9. Hati

205 45 23
                                    

Hari Garen berjalan seperti biasanya, pergi ke studio untuk latihan, ke cafe untuk manggung, ke kampus untuk mengejar dosen pembimbing agar menerima proposal skripsinya yang dari jaman entah kapan. Namun Garen masih tetap berusaha santai dan bisa melakukan kegiatan yang dia sukai seperti bermusik, akhir-akhir ini dia cukup sering menulis lirik lagu dan pergi ke studio tengah malam hanya karena mendapat inspirasi mengenai lagu-lagunya. Karena tidak mungkin dia memainkan keyboard, bass, ataupun drumnya di kamar pada dini hari. Dia bisa digrebek Aruna atau Bundanya.

Sudah dua jam Garen diam di pojokan studio dengan note di pahanya, menulis lirik yang sejak tadi malam menghantuinya. Dan akhirnya setelah pantatnya terasa panas karena duduk sedari tadi, dia berdiri dan mengalungkan bass-nya.

"Woy, gua udah nemu chord buat bass-nya, dengerin," Ucapnya kepada teman bandnya yang juga sedang sibuk dengan alat musiknya masing-masing. Atensi mereka masing-masing tertuju pada Garen.

Nada dentuman rendah dari petikan bass Garen itu terdengar sangat kasar dan terasa tanpa perasaan. Junet di sebelah kanannya menggeleng pelan, "Masih raw banget, Ren, lo udah bikin chord buat keyboard nggak?"

"Gua udah kasih ke Nata, tapi setelah gua coba gabungin sama bass nggak match, makin kacau. Ini udah semaksimal mungkin gua usaha dari tadi cari nada lewat bass dulu, nanti biar Nata bisa cocokin."

"Nggak bisa gitu lah, Ren, dimana-mana ya lo harus tentuin kunci dasarnya. Ini kalau langsung melodi gimana ceritanya," Garen terdiam, dia menghela nafasnya.

"Coba kalian semua bikin chord dasarnya, ntar kita tentuin bareng-bareng," Ucap Garen sambil menaruh kembali bass-nya.

Suara gitar yang beradu dengan lantai itu terdengar sangat keras, semua orang yang berada di dalam studio menoleh kepada Junet yang terlihat sangat kesal. Garen menautkan kedua alisnya heran, "Lo yang mau bikin lagu kenapa malah kita yang ikut bikin dasarnya? Bukannya lo yang ngotot dari awal tanggung jawab lo semua masalah lagu?"

"Apasih, Jun, nggak biasanya lo gini," Agap menanggapi di belakang drumnya.

"Yaudah kalau lo nggak mau nggak papa, masih ada Nata, Alpa, sama Agap," Garen sudah hendak berlalu dari tempatnya berdiri sebelum Junet membentaknya.

"Lo pikir ini band lo!? Tanggung jawab lo semua? Lo yang paling bakat??" Ada sedikit tawa meremehkan di belakang pertanyaan Junet baru saja. Semuanya diam dan saling menatap dan bertanya-tanya ada apa sebenarnya ini.

"Istirahat dulu dua puluh menit, gua orderin makanan," Ucap Nata yang berusaha menengahi.

Satu tendangan berhasil lolos pada standing mic yang kini sudah tergeletak di bawah, suara terjatuhnya mengagetkan semua orang termasuk Garen yang sekarang berjengit terkejut. Dia masih kehilangan kata-katanya, yang dia tahu hanyalah Junet sedang ada masalah dengan orang tuanya.

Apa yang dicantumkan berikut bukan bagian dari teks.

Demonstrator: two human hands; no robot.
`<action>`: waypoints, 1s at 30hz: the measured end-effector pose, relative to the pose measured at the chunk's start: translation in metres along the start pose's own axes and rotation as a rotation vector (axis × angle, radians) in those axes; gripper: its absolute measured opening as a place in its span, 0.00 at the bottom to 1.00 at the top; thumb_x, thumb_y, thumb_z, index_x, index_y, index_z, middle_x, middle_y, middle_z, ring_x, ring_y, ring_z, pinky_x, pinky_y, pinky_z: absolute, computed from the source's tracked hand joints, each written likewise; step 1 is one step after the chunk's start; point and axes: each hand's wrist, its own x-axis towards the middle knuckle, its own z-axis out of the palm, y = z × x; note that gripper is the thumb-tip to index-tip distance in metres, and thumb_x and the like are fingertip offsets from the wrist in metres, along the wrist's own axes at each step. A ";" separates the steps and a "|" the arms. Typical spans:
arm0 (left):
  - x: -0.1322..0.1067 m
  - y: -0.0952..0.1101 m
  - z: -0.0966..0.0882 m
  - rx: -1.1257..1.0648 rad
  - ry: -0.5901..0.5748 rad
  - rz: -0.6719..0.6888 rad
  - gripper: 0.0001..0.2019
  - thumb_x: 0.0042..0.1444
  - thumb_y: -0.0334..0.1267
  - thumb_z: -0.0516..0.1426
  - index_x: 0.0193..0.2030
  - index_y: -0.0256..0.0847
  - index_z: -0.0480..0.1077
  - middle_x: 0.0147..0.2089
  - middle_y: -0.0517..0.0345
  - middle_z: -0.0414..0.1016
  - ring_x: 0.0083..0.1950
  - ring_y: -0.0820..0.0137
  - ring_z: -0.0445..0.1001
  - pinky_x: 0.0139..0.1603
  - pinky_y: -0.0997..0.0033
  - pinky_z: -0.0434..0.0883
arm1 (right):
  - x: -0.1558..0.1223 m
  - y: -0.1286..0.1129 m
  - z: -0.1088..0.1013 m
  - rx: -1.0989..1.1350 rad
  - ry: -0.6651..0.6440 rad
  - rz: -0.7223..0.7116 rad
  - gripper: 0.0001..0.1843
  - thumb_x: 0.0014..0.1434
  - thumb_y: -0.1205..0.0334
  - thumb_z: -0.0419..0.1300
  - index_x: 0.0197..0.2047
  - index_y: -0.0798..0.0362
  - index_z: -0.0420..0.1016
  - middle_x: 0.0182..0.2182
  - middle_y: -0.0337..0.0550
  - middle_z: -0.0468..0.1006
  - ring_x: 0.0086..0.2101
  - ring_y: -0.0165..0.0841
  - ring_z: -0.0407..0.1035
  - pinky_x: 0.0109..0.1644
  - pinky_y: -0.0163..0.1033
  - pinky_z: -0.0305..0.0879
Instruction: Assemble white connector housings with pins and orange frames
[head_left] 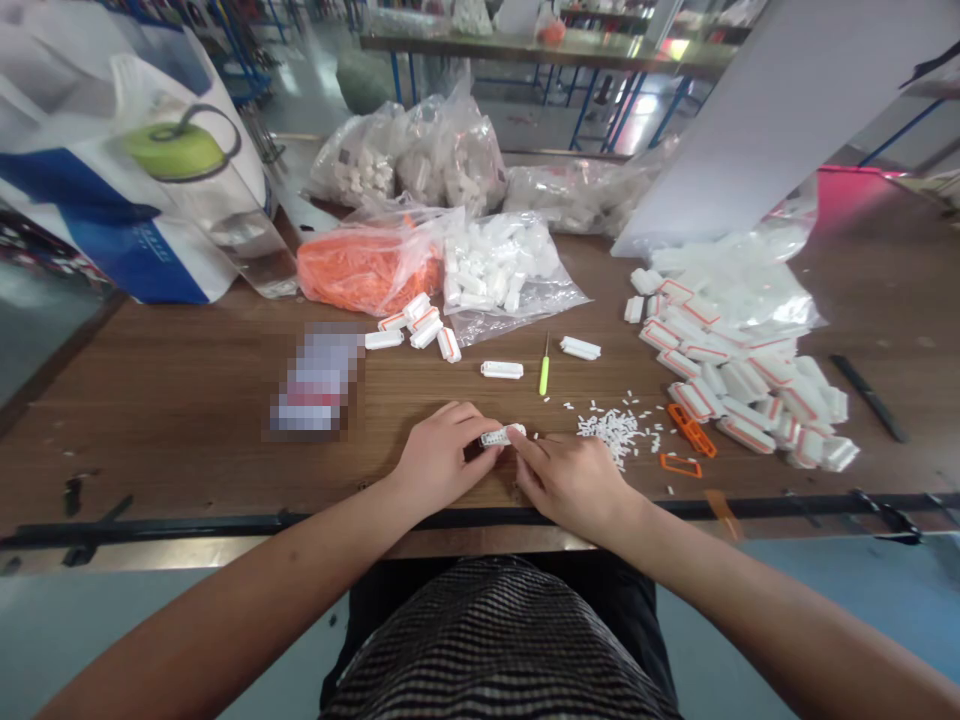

Hanya itu.

"Gua pulang."

Junet menyambar tasnya yang tergeletak di bawah, berjalan melewati Garen hendak keluar dari studio.

"Assalamualaikum," suara lembut itu menghentikan langkah Junet, dia menatap lurus ke depan dan menemukan Aruna sedang tersenyum, "Loh Bang Jun udah mau cabut aja? Gua beliin bakso langganan nih," Ucapnya sambil mengangkat dua bungkus plastik di kedua tangannya.

Aruna melewati Junet dan menaruh bawaannya di lantai yang jauh dari kabel-kabel instrumen, "Kok pada diem sih, nggak mau bakso apa? Sa, jangan ngelamun!" Aruna menyentak Garen dan laki-laki itu segera sadar dari keheningannya.

Agap akhirnya berdiri dari tempat duduk drumnya dan menghampiri Aruna, begitu juga dengan Alpa dan Nata yang mulai meninggalkan instrumentnya masing-masing. Junet membalikkan badannya dan menatap semua orang saat ini juga memperhatikannya, "Gua cabut dulu, dicariin bokap dari tadi. Lo semua bareng aja ke cafe, gua nyusul aja nanti. Sorry ya, Na, baksonya jadi kelebihan lo belinya."